Il centro d’accoglienza di Messina diventa un bordello: straniere prostitute e fiumi di coca


Di Cristina Gauri – Messina, 5 ago – Di giorno centro d’accoglienza dedicato a rifugiati e richiedenti asilo (nel quale Arci e Libera organizzavano seminari e corsi sulla libertà e il rispetto delle donne), di notte diventava un bordello, un postribolo dove le giovani immigrate venivano reclutate e spedite a prostituirsi. Per gli uomini, invece, scattava l’impiego come pusher e corrieri di sostanze stupefacenti. Eccolo qui, il concetto di «risorse» per i gestori dello sprar di capo d’Orlando (Messina): giù dai barchini, subito in strada a «rendere». Lo riporta StrettoWeb.

Le accuse

E’ quanto è stato accertato dai Carabinieri della Compagnia di Sant’Agata di Militello che ieri hanno dato esecuzione ad un’ordinanza di custodia cautelare agli arresti domiciliari e applicativa dell’obbligo di dimora a carico di 9 soggetti; di questi, uno è ritenuto responsabile di favoreggiamento della prostituzione e spaccio di sostanze stupefacenti in concorso, mentre gli altri, tutti in concorso tra loro, di molteplici episodi di detenzione ai fini di spaccio di sostanze stupefacenti.

Prostituzione e spaccio

L’indagine, denominata Taxi driver, si è basata su intercettazioni telefoniche che accertavano come all’interno delle Sprar fosse attivo e fiorente un sistema di prostituzione e spaccio di droga.
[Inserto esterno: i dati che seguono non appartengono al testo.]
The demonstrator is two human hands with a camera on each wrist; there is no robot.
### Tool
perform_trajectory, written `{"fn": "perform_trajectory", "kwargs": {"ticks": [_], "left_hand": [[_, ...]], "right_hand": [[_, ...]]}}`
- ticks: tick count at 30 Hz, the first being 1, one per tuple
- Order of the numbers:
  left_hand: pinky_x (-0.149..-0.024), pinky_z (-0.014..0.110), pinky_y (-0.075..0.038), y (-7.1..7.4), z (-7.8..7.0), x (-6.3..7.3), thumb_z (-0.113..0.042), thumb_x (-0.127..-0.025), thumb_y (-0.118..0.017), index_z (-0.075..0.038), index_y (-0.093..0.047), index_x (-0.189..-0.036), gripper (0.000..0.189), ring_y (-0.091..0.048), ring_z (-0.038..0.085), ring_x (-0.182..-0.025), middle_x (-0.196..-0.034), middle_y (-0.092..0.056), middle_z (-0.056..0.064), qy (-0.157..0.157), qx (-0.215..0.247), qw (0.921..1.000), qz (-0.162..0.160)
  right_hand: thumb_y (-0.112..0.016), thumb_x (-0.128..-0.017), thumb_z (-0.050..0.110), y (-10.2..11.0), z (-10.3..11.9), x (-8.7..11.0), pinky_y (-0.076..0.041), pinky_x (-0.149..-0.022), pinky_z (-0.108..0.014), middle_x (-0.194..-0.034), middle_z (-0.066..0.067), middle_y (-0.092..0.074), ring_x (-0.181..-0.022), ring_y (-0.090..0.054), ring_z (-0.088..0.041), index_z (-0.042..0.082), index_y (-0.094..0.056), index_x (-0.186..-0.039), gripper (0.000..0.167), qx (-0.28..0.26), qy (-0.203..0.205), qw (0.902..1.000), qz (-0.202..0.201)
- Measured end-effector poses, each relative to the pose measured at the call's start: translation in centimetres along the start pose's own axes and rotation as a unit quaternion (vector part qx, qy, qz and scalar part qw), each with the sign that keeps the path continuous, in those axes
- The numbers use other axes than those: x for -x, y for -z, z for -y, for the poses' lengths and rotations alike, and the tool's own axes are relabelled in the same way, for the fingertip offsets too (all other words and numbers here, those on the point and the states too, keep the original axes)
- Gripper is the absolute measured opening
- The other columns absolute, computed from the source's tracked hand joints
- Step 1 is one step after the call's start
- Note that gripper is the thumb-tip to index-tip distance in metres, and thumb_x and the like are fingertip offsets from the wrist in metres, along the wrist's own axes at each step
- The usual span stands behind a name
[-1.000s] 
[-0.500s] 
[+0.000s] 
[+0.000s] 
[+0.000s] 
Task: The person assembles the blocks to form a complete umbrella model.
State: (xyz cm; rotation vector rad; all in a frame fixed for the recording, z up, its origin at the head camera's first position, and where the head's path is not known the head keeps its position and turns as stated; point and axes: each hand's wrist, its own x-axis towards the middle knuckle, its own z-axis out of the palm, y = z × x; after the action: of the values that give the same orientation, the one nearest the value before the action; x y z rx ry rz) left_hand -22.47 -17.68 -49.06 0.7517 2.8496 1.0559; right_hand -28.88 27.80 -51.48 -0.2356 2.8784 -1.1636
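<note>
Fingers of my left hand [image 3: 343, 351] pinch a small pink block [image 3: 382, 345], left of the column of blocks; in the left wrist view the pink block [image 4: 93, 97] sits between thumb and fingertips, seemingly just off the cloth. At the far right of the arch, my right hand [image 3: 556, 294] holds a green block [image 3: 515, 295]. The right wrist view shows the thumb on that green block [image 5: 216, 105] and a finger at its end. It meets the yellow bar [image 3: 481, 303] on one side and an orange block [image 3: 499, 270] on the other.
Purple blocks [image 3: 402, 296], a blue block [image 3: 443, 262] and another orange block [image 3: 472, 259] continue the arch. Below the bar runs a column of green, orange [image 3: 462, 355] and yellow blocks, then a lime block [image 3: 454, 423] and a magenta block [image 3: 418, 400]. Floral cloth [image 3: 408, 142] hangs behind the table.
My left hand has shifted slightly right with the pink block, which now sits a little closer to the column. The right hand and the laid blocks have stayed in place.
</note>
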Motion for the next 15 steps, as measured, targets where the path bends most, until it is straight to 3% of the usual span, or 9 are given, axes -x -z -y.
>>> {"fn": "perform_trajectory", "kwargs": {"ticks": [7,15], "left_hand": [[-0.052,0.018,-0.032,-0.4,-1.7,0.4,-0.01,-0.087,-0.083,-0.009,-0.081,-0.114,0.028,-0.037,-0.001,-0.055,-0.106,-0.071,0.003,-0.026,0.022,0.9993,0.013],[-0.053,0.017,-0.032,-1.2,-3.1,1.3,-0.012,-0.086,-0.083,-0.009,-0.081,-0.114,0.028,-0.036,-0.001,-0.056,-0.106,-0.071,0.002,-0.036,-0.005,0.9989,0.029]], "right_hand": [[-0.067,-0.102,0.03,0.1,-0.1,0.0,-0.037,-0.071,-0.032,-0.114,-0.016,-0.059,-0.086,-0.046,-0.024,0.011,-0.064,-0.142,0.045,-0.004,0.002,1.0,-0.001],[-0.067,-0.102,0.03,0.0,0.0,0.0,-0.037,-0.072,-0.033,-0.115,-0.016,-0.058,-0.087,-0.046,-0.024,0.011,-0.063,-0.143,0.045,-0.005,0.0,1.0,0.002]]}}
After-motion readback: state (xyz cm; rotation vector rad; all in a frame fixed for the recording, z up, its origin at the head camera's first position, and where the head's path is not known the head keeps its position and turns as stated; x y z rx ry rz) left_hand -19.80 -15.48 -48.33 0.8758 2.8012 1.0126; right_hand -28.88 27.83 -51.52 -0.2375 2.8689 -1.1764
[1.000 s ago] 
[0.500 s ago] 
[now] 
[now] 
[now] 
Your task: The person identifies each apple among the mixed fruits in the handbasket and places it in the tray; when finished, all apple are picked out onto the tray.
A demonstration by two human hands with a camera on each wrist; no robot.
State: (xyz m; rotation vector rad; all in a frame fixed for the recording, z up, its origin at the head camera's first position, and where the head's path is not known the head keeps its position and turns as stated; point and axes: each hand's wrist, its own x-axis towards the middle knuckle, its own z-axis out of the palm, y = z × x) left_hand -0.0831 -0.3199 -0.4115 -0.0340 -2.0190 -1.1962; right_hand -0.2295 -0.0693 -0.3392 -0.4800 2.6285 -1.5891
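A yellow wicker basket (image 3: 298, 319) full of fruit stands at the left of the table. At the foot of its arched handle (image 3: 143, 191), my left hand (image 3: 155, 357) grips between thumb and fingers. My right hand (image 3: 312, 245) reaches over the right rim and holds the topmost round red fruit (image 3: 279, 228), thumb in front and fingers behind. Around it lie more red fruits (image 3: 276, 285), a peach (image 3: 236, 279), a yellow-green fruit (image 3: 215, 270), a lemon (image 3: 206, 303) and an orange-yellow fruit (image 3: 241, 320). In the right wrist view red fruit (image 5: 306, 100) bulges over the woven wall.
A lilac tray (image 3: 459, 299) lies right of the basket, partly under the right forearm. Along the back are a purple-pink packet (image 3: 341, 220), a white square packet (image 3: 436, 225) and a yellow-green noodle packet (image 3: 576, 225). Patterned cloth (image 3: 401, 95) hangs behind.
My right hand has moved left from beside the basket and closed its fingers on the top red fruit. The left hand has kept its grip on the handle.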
A capo del business si situava il 65enne Giuseppe Campisi, di capo d’Orlando, che si faceva carico di accompagnare le giovani prostitute, e farle in contrare con i clienti in un appartamento di sua proprietà. L’abitazione, situata a ridosso dello Sprar, era denominata il «cancello verde», una sorta di nome in codice utilizzato dalle immigrate. In cambio di denaro e rimborso carburante, Campisi forniva un servizio di accompagnamento con la propria autovettura anche a un gruppetto di stranieri ora accusati di spaccio di marijuana, hashish e cocaina. A riscontro di tale attività, i servizi di osservazione controllo e pedinamento hanno permesso di sequestrare complessivamente un chilogrammo di marijuana, nascosta in un immobile in disuso.